Let's assume that $X \sim N(0, 1)$. I want to calculate variation of crude monte carlo estimator of parameter $\delta = E[1_{\{X>0\}}]$
My work so far
Let's generate $x_1, x_2, x_3,..., x_n \sim N(0, 1)$ and define $Y(x) = 1_{(0, +\infty)}(x)$
Then monte carlo estimator of parameter $\delta$ is $\sum_{i = 1}^n \frac{Y(x_i)}{n}$. When calculating variation:
$$Var[\delta] = E[\delta^2] - [E[\delta]]^2 = \sum_{i = 1}^n \frac{Y^2(x_i)}{n} - [\sum_{i = 1}^n \frac{Y(x_i)}{n}]^2 = \sum_{i = 1}^n \frac{Y^2(x_i)n - Y^2(x_i)}{n^2} = \sum_{i=1}^n \frac{Y^2(x_i)[n - 1]}{n^2} $$
And my question is - is it correct? Problem I have with this variance is that it depends on sample $x_1, x_2, ..., x_n$ and I'm not sure if it should take place. Could you please tell me if this result is the one I should get?

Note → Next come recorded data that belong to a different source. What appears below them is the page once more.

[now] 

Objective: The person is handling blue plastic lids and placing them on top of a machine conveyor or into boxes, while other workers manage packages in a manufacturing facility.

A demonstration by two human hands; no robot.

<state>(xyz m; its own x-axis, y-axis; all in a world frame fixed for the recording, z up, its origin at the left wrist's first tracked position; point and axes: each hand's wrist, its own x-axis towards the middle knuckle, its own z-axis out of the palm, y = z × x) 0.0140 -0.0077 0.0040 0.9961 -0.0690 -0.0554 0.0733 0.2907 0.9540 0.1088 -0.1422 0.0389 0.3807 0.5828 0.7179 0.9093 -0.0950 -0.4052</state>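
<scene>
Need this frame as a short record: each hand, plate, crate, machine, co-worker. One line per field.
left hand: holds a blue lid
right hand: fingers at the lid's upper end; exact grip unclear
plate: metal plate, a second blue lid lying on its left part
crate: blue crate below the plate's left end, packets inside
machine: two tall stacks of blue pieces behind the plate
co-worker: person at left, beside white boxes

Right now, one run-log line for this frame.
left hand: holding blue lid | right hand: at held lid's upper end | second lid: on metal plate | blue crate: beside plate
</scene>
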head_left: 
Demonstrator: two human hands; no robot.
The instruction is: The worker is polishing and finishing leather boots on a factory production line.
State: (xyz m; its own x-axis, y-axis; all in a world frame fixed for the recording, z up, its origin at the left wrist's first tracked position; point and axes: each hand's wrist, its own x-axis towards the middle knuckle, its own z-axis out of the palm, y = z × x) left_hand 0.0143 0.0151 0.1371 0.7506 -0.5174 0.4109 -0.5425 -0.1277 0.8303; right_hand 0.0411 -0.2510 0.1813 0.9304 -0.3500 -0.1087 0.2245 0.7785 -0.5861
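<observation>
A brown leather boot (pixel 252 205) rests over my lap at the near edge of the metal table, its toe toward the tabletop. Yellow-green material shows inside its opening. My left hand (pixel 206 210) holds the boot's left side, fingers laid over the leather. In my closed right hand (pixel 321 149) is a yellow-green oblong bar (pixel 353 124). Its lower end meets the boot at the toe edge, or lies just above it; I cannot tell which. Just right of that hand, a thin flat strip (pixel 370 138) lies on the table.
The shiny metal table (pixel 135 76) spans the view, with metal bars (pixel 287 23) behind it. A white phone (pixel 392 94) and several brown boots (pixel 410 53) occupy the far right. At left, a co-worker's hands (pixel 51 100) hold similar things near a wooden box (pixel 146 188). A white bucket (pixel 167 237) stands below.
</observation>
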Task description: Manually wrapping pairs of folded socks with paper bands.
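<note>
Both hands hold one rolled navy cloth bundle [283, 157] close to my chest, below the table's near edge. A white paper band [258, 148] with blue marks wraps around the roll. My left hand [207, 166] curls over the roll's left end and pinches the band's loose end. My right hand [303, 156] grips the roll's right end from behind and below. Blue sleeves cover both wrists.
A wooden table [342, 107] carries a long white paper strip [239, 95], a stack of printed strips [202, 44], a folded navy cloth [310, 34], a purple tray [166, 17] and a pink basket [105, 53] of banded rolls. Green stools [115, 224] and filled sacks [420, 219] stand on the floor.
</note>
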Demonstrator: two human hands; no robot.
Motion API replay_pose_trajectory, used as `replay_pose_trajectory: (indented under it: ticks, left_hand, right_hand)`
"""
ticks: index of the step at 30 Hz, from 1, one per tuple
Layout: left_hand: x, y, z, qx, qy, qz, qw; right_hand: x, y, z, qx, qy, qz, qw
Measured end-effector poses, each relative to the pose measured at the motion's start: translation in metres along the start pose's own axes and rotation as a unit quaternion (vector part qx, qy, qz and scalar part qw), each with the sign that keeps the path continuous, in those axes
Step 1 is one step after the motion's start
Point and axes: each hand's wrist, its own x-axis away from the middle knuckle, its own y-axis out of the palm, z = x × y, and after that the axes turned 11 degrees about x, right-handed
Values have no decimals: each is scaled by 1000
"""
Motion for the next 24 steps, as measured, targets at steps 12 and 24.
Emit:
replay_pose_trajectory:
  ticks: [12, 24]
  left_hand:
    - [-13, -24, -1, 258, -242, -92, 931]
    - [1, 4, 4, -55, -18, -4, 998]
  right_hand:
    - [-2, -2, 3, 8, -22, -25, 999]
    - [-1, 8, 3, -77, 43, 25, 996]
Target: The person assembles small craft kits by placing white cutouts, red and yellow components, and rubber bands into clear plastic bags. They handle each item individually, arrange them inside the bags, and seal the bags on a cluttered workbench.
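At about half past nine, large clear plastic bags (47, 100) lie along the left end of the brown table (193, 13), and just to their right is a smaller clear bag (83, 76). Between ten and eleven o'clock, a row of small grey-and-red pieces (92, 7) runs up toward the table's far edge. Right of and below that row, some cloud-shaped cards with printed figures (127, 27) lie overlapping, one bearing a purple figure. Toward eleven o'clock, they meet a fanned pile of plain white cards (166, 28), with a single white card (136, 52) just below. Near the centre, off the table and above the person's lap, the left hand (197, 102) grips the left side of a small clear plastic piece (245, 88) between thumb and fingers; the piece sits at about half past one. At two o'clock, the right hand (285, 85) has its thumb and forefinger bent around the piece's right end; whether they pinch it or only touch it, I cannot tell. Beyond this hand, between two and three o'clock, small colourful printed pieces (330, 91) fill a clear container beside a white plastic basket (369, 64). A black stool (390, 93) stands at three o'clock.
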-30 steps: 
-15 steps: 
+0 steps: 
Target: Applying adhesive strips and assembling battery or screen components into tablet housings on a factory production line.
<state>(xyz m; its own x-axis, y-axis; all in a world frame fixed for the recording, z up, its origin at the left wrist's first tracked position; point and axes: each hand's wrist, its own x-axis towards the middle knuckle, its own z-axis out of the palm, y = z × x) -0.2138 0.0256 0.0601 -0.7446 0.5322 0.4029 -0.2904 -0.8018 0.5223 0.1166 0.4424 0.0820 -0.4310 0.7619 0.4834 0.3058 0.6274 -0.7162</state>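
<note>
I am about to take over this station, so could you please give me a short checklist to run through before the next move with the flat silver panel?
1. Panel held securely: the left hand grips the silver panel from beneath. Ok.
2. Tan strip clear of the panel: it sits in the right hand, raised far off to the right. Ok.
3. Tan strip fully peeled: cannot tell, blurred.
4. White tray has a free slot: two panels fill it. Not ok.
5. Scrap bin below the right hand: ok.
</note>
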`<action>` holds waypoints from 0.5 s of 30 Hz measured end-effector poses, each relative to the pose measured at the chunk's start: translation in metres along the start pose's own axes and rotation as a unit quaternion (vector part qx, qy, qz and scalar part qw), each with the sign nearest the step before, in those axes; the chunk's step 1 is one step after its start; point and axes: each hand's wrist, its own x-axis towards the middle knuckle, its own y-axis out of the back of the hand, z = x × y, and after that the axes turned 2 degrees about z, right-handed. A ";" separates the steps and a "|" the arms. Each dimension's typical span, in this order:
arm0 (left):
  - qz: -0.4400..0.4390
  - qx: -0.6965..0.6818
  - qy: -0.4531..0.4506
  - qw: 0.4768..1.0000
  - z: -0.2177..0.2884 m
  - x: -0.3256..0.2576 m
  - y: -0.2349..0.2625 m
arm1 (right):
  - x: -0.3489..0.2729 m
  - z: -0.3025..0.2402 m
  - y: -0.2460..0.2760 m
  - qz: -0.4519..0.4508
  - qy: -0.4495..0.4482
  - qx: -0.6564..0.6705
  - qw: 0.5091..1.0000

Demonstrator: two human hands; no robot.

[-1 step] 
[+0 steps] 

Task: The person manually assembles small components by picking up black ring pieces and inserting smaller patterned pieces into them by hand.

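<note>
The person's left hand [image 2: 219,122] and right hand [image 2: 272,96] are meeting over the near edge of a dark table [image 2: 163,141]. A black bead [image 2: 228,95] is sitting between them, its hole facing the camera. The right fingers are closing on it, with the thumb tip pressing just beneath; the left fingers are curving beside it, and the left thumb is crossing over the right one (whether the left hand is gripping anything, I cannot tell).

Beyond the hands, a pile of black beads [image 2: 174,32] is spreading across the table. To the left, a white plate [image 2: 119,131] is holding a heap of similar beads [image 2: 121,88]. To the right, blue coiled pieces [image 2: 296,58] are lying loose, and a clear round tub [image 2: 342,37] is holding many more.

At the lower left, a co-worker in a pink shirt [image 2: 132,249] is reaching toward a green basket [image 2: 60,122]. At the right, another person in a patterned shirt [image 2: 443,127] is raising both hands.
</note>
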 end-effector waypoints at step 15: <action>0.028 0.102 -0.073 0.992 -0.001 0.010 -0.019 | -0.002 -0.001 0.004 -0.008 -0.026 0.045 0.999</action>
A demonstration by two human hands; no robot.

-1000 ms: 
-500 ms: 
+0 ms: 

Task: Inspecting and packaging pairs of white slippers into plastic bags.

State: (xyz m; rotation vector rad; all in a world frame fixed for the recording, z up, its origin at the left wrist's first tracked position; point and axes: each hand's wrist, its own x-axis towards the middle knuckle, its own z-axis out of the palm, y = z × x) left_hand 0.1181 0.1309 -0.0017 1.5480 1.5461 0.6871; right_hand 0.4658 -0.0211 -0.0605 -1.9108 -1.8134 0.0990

What you're doing is basically computing the sample variance of a particular sample, which is probably not what you want to do. I'm pretty sure that what you want to do is
$$\operatorname{Var}(\delta)=\operatorname{Var} \left ( \frac{1}{n} \sum_{i=1}^n Y_i \right ) = \frac{1}{n^2} \sum_{i=1}^n \operatorname{Var}(Y_i)=\frac{1}{n} \operatorname{Var}(Y_1)$$
since all the individual variances are the same. Then you just need this variance to finish. This is the calculation that you would use to estimate the number of samples required to get a good estimate of $P(X>0)$ with large probability. (Of course in doing this calculation you already have noticed that $P(X>0)=1/2$, so this exercise is a bit artificial.)